BDEEP
Big Data in Environmental Economics and Policy
Research Group

Our team is focused on problems in public economics and public policy, with particular focus on cities and the environment. Current projects include: climate change policy, urban growth and expansion, transportation policy, urban drinking water, housing discrimination, and environmental amenities in cities. We utilize a combination of applied microeconomics and data science methods and have developed a software stack that enables the use of high performance computing in observational research and experimental trials. We regularly partner with data and technology companies to bring new technological platforms and data sources into economic research. Please take a look at our current projects and our GitHub for examples of our research. Our work is made possible through generous funding support from the National Science Foundation, the US Environmental Protection Agency (EPA), the Sloan Foundation, the Russell Sage Foundation, and Uber Technologies.

You can find us on the 3rd Floor of the National Center For Supercomputing Applications, at 1205 W Clark St, Urbana, IL 61801. We invite interested candidates to drop in on our weekly meetings to find out more about what we are working on.
new_bldg3.-1.jpg

Infrastructure Stack

We employ a set of cutomized tools to enable the acquisition and analysis of large datasets in observational research and experimental trials. Our infrastructure is designed to support a continuously integrated pipeline that includes the following primary components:
  • Acquire large datasets.
  • Store large datasets in a fully secure system.
  • Pre-process and analyze data in virtual computing environments.
  • Host replicable and continuously updating datasets and applications.
  • Compile and continuously update documents for publication.

Here is a simple diagram of the BDEEP Infrastructure Pipeline.

Acquisition

Traffic delays, housing transactions, social media posts, pollution concentrations, and satellite observations are examples of data we regularly query. We build tools to facilitate the acquisition of these datasets. Different data sources are queried at different rates and using different protocols. For example, data are downloaded from monitoring websites, at discrete intervals and sometimes in real-time. Scripts are built to acquire data through downloading, scraping, crawling, or directly engaging with users of applications.
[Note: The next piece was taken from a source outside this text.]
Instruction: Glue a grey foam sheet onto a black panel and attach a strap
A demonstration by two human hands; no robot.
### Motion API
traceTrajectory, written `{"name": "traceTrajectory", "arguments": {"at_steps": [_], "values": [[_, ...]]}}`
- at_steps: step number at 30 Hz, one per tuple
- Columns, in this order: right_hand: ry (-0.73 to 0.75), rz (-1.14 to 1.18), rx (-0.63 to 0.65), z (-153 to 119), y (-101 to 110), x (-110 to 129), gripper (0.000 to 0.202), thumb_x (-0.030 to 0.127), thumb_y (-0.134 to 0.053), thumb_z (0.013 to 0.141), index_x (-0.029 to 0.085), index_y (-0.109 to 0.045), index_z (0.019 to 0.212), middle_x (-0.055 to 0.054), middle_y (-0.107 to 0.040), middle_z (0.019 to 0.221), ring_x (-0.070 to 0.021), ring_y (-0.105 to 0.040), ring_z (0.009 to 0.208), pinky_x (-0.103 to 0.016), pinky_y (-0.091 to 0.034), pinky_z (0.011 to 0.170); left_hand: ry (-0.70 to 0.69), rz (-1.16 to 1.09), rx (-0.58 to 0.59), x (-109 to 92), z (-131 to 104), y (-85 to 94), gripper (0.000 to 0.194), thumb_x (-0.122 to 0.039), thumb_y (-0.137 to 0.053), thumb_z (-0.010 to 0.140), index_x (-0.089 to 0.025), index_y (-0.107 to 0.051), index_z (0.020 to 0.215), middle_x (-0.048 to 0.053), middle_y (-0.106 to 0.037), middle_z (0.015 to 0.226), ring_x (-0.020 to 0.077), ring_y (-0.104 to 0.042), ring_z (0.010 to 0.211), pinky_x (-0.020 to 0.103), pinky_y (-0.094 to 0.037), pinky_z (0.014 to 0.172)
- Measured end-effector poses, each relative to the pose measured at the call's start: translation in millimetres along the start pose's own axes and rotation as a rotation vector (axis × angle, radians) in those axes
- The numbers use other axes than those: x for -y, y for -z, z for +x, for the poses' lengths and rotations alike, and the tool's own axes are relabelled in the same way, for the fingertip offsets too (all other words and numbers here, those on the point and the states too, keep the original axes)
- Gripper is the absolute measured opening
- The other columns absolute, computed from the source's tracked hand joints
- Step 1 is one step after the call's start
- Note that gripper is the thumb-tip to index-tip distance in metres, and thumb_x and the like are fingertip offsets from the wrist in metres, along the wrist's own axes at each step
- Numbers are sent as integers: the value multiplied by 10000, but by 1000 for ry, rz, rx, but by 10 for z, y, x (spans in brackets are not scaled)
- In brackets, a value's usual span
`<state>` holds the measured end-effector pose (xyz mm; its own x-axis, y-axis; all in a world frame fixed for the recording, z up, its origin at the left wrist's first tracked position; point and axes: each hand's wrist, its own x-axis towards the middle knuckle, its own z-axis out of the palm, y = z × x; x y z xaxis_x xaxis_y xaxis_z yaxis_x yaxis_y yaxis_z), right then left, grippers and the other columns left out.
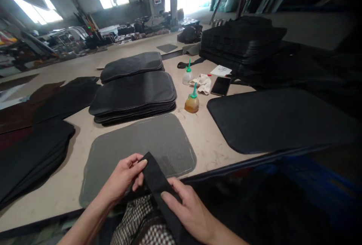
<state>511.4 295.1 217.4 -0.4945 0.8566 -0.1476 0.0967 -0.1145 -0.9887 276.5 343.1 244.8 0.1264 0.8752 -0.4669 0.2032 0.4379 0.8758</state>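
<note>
We noted the left hand pinching the upper end of a narrow black fabric strip, thumb and fingers closed on its top corner. The right hand lay flat on the same strip lower down, fingers extended and pressing it rather than gripping it. The strip ran diagonally from the near edge of the beige work surface down over a checked garment at the person's lap. Just beyond the hands a grey rounded-rectangle felt mat lay flat on the surface, the strip's upper end overlapping its near edge. Behind it sat a stack of black stitched mats. To the right stood an amber squeeze bottle with green nozzle, near a large black mat.
</note>
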Motion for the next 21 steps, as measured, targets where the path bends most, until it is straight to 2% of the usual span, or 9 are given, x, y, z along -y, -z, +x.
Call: {"name": "traceTrajectory", "arguments": {"at_steps": [2, 4, 7, 10, 12, 15, 21], "values": [[34, -11, -37, -45, 57, -53, 306, 393, -465, 1069, 232, -578, 1304, -55, -690, 1105, -204, -654, 1009, -329, -502, 911, -80, 193, -11, -111, 176, 11, 385, -565, -560, 980, -187, -624, 1006, -39, -593, 545, 95, -468, 444, 205, -338, 484], [42, -14, -78, -83, 114, -112, 397, 407, -430, 1086, 248, -448, 1449, -83, -662, 1202, -212, -648, 1085, -354, -509, 960, -202, 407, -45, -227, 361, 32, 362, -529, -491, 1020, -204, -651, 1016, -28, -619, 610, 123, -551, 546, 231, -407, 573], [15, -35, -138, -103, 173, -200, 441, 438, -411, 1089, 234, -378, 1479, -77, -637, 1095, -191, -657, 951, -331, -545, 869, -440, 700, -139, -350, 686, 65, 293, -438, -496, 1030, -219, -688, 999, 14, -689, 820, 168, -641, 771, 282, -464, 745], [-13, -61, -184, -59, 198, -241, 402, 468, -427, 1082, 230, -428, 1405, -3, -537, 885, -146, -600, 747, -261, -530, 695, -581, 901, -239, -402, 1048, 102, 238, -378, -530, 1021, -217, -706, 1015, 53, -710, 992, 207, -656, 918, 319, -469, 843], [-37, -21, -196, 4, 207, -224, 379, 493, -448, 1071, 233, -453, 1346, 35, -452, 809, -125, -564, 649, -221, -486, 570, -575, 995, -296, -423, 1267, 135, 220, -370, -546, 1018, -223, -709, 1036, 59, -714, 1024, 218, -663, 937, 319, -470, 834], [-47, 58, -188, 131, 225, -153, 330, 486, -444, 1073, 224, -464, 1273, 74, -409, 744, -97, -560, 527, -197, -438, 490, -515, 1113, -369, -463, 1507, 186, 200, -376, -567, 1012, -242, -712, 1047, 56, -715, 1056, 225, -669, 954, 303, -463, 781], [11, 35, -185, 340, 248, -62, 241, 404, -447, 1080, 199, -502, 1196, 102, -457, 630, -98, -579, 465, -198, -423, 493, -488, 1292, -449, -514, 1681, 197, 224, -406, -541, 1024, -265, -703, 1090, 50, -679, 1058, 204, -658, 878, 286, -379, 631]]}}
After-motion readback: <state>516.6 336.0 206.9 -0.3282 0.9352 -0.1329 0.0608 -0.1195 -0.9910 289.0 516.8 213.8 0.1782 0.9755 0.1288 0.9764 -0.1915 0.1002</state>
Scripts run in Docker containers. Scripts are scheduled to execute in accordance with the research design of a project. Docker containers allow developers and system administrators to isolate applications and allow them to run in a consistent environment regardless of which machine they are running on. BDEEP uses Docker for the vast majority of its applications.

Store

In some cases, we store individual files (JSON, CSV, RDS, SHP, TIFF, etc.), but more often computational efficiencies or other empirical protocols require database storage (e.g. MongoDB, SQL). Our infrastructure allows us to store large datasets and allow group members to access and / or query these datasets. BDEEP uses samba to host a shared network as well as an Active Directory server. The shared network allows members of our team to collaborate through a common network-mounted directory.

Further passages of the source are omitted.